Таким образом, если в 1917 г. в России реформистская, буржуазно-демократическая альтернатива оказалась одной из нереализованных возможностей, то только потому, что ни либеральная буржуазия, ни мелкобуржуазные демократии органически не были способны ее осуществить. В 1917 г. осталась также нереализованной и худшая из возможностей, о которой предупреждал В.И. Ленин, — переход власти в руки контрреволюционной военщины.
В решающие октябрьские дни 1917 г. перевес оказался на стороне революционного народа, и он решил в свою пользу историческую альтернативу: социализм или капитализм, избрав социализм. Как видим, сам собой напрашивается общесоциологический вывод: необходимость и неизбежность, т. е. закономерность победы социалистической революции, находящаяся в прямой зависимости не только от силы революционных классов, но и от способности буржуазии реформистскими методами разрешить назревшие общественные задачи и тем разрядить социальную и политическую напряженность в обществе.

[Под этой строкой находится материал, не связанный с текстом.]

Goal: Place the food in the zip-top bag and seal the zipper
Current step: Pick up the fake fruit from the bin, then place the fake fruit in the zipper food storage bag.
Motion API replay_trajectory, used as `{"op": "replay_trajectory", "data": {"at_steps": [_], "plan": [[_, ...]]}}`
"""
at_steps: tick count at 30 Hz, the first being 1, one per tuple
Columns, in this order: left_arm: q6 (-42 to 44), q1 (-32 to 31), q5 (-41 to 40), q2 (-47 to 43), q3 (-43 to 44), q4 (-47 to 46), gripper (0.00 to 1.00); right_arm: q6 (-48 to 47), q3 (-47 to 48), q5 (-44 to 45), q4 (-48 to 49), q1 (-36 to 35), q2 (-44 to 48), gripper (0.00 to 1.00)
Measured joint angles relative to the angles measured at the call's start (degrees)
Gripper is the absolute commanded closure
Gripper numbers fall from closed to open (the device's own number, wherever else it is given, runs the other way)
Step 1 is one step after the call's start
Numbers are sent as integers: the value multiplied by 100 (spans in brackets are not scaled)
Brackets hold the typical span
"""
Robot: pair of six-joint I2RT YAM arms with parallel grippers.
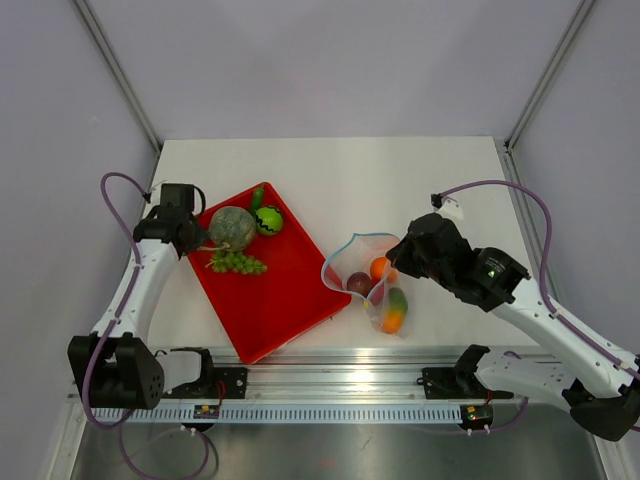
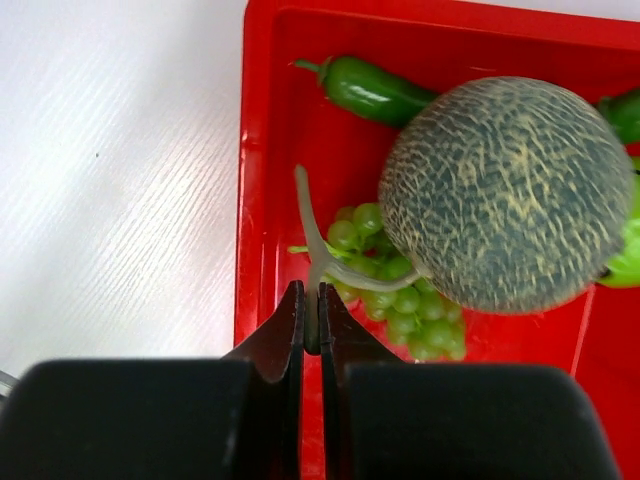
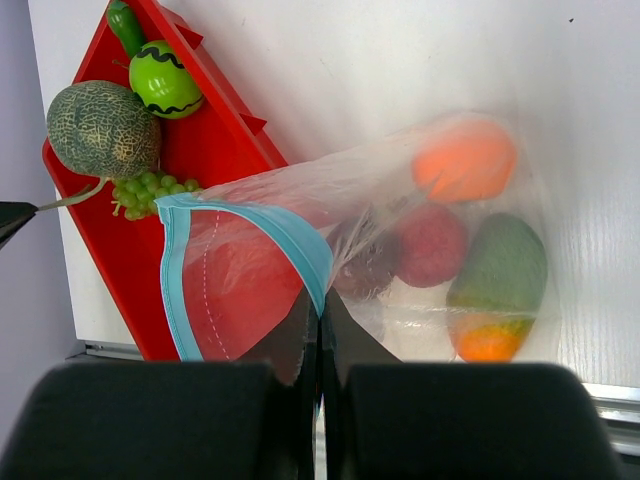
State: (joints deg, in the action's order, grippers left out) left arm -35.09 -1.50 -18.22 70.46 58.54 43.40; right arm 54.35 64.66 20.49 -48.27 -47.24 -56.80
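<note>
My left gripper (image 2: 311,300) is shut on a pale stem (image 2: 310,230) that leads to the green grape bunch (image 2: 390,290), which lies against the netted melon (image 2: 510,195) on the red tray (image 2: 265,150). A green cucumber (image 2: 375,90) lies behind the melon. From above, the left gripper (image 1: 200,245) is at the tray's left edge by the grapes (image 1: 238,263). My right gripper (image 3: 320,305) is shut on the light blue zipper (image 3: 290,235), holding the zip-top bag (image 3: 400,190) open towards the tray. Inside lie an orange (image 3: 465,160), a red fruit (image 3: 432,245), a purple fruit (image 3: 365,265) and a mango (image 3: 497,285).
A green ball with a black zigzag (image 1: 268,221) sits near the tray's far corner. The tray (image 1: 290,290) lies at an angle, its right edge close to the bag (image 1: 365,275). A metal rail (image 1: 340,385) runs along the table's near edge.
</note>
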Motion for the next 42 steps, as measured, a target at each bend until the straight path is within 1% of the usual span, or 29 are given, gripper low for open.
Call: {"op": "replay_trajectory", "data": {"at_steps": [4, 10, 14, 21, 25, 30, 36, 42], "plan": [[387, -28, 413, -315, 289, 118, 100, 0, 0, -2, 7, 0, -24, 100], [1001, -339, 1174, -363, 1126, 350, 100, 0, 0, -17, 81, 0, -140, 100], [1241, -544, 1593, -417, 1370, 391, 100, 0, 0, -20, 105, 0, -184, 100], [1445, -675, 2131, -695, 1436, 455, 100, 4, 0, -20, 107, 0, -184, 100], [1611, -675, 2577, -970, 1434, 407, 100, 15, 0, -20, 107, 0, -184, 100], [1740, -675, 3233, -1355, 1285, 20, 100, 50, 0, -20, 105, 0, -184, 100], [1720, -675, 4013, -1519, 1119, -411, 100, 52, 2, -22, 105, 0, -184, 100], [1598, -680, 4385, -1567, 1231, -621, 100, 48, 59, -26, 122, 0, -284, 100]]}}
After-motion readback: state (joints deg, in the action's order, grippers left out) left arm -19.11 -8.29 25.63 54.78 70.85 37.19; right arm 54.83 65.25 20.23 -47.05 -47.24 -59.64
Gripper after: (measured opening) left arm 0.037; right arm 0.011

Великая Октябрьская социалистическая революция соединила социализм с историческими судьбами нашей Родины и тем вывела ее на новый путь социального прогресса.
Примечания:
1 Ленин В.И. Полн. собр. соч. Т. 20. С. 66.

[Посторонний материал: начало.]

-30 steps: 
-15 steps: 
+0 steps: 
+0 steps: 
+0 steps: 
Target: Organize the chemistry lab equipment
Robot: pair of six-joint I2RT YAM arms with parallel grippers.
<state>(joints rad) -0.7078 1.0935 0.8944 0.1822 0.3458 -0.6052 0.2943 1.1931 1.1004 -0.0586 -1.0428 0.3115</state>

2 См.: Там же. Т. 26. С. 60.
3 Подробнее см.: Волобуев П.В. Выбор путей общественного развития: Теория, история, современность. М., 1987. С. 29.
4 Ленин В.И. Полн. собр. соч. T. 16. С. 8—9.

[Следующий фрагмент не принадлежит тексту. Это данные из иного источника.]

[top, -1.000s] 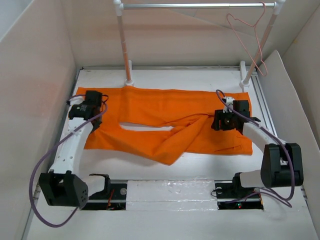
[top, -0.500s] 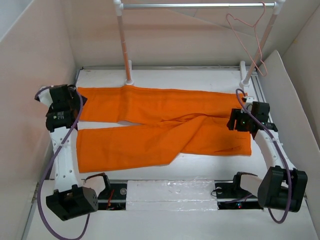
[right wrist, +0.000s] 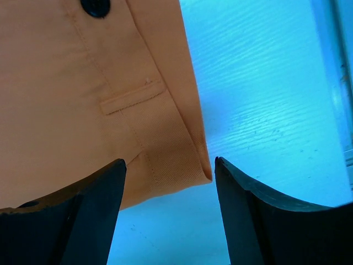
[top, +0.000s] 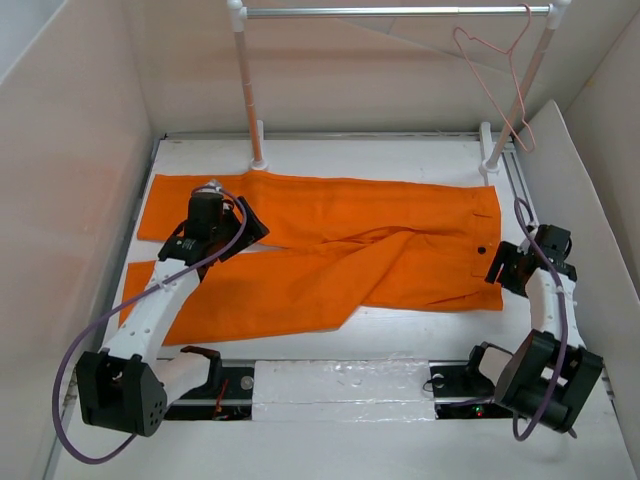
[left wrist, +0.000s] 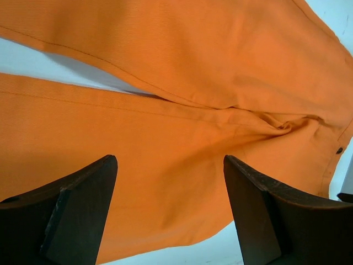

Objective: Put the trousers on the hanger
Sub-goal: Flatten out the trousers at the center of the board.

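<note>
Top view: trousers (top: pixel 330 255) flat on the white surface (top: pixel 380 155), waistband edge to the right, hems to the left, bare strips along the far and near edges. Hanger (top: pixel 513 90) up on the rail (top: pixel 390 12), far right, well apart from the cloth. Left gripper (top: pixel 238 228) over the split between the legs, in from the left wall since half a second ago. Right gripper (top: pixel 505 268) now off the waistband, beside its edge.

Left wrist: jaws spread wide, empty, above the crotch seam.

Right wrist: jaws released, nothing between them, with the waistband corner just left of the gap and open surface to the right.
</note>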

5 Единство. 1917. 12 апр.; Плеханов Г.В. Год на Родине. Париж, 1921. T. 1. С. 216.
6 Ленин В.И. Полн. собр. соч. Т. 32. С. 386,407.
7 Ленин В.И. Полн. собр. соч. Т. 32. С. 383.
8 Дело народа. 1917. 14 окт.
9 Известия ЦИК Советов рабочих и солдатских депутатов. 1917. 14 окт.
10 Ленин В.И. Полн. собр. соч. Т. 37. С. 311.
11 Милюков П.Н. История второй русской революции. София, 1921. T. I. Вып. 3. С. 7.
12 Ленин В.И. Полн. собр. соч. Т. 34. С. 406.
13 См.: Минц И.И. История Великого Октября. М., 1967. Т. 2. С. 1055-1058; Октябрьское вооруженное восстание: Семнадцатый год в Петрограде. Л., 1967. Ки. 2. С. 311.
14 Цит. по: Старцев В.И. Крах керенщины. Л., 1982. С. 225.
Статья не датирована.
Источник: «Академик П.В. Волобуев. Неопубликованные работы. Воспоминания. Статьи»., М.: Наука, 2000.